YOUR GOAL: Of all the lines below, output only those starting at the one with "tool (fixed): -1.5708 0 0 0" and ending at the one with "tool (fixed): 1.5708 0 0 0", both ends included, exactly as written.

· · · · ·

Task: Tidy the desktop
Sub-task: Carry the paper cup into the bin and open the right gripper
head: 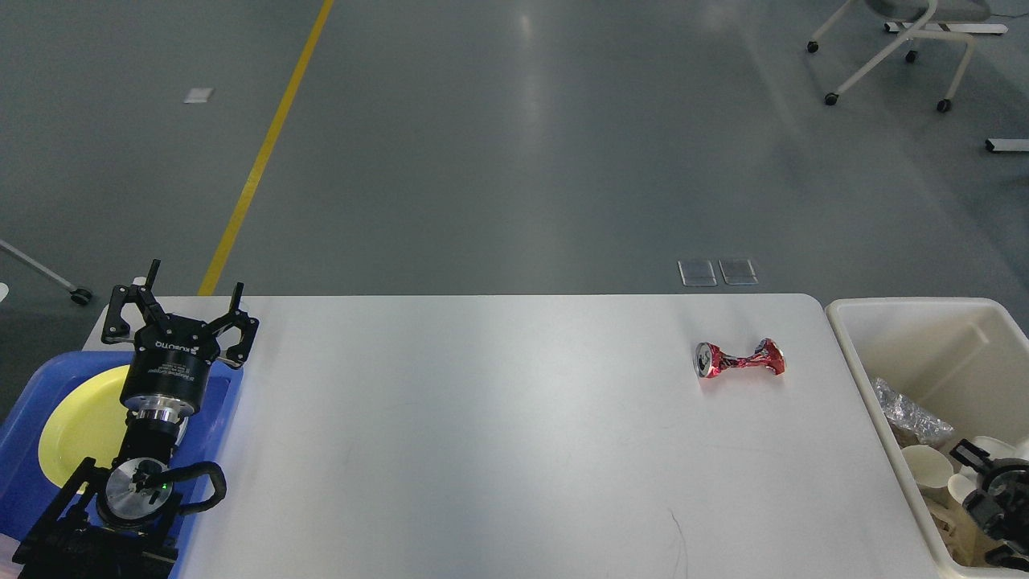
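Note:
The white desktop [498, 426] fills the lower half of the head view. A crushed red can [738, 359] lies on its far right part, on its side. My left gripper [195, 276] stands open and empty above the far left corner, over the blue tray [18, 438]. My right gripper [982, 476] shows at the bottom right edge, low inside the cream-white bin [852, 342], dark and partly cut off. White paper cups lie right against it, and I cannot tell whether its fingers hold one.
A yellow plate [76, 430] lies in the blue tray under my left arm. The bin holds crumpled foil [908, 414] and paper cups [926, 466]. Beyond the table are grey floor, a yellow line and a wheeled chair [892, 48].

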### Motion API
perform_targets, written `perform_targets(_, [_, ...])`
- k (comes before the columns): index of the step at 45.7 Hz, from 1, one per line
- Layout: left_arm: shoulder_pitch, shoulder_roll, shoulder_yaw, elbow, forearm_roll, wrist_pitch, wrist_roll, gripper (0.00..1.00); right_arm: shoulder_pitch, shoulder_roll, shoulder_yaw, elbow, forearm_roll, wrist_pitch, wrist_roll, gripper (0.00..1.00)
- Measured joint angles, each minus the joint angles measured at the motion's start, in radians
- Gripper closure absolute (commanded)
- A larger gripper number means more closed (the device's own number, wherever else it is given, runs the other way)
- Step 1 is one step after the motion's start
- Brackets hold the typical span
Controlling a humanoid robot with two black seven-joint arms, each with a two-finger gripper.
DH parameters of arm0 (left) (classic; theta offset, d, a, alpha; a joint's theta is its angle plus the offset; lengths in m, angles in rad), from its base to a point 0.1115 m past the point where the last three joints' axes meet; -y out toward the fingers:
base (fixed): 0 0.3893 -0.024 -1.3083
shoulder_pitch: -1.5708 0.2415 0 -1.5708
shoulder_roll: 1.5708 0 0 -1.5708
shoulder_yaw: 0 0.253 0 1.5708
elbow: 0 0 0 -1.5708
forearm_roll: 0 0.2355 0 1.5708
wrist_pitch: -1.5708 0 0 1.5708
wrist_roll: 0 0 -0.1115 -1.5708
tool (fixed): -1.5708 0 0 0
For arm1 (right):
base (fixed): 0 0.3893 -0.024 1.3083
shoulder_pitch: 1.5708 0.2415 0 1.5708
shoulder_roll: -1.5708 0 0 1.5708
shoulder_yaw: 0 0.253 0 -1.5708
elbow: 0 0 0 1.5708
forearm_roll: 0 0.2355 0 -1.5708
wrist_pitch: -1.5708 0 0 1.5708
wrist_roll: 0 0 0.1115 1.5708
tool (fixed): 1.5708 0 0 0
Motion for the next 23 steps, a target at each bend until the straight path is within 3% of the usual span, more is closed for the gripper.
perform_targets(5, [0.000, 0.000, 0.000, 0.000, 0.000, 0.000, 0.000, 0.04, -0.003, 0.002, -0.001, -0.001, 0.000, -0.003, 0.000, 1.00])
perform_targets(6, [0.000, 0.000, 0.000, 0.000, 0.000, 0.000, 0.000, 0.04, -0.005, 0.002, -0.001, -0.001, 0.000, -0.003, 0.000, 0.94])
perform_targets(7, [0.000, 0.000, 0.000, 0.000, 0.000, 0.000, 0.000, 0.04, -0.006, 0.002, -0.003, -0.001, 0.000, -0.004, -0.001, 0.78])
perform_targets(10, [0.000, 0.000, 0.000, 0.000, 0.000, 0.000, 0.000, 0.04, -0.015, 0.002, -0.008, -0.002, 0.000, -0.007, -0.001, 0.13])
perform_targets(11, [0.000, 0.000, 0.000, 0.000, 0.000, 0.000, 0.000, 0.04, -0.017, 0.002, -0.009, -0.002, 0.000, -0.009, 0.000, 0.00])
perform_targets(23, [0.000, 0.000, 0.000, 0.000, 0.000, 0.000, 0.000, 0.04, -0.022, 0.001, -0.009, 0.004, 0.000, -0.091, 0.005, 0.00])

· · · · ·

TASK SOLUTION:
tool (fixed): -1.5708 0 0 0
For arm1 (right):
base (fixed): 0 0.3893 -0.024 1.3083
shoulder_pitch: 1.5708 0.2415 0 1.5708
shoulder_roll: -1.5708 0 0 1.5708
shoulder_yaw: 0 0.253 0 -1.5708
elbow: 0 0 0 1.5708
forearm_roll: 0 0.2355 0 -1.5708
wrist_pitch: -1.5708 0 0 1.5708
wrist_roll: 0 0 0.1115 1.5708
tool (fixed): 1.5708 0 0 0

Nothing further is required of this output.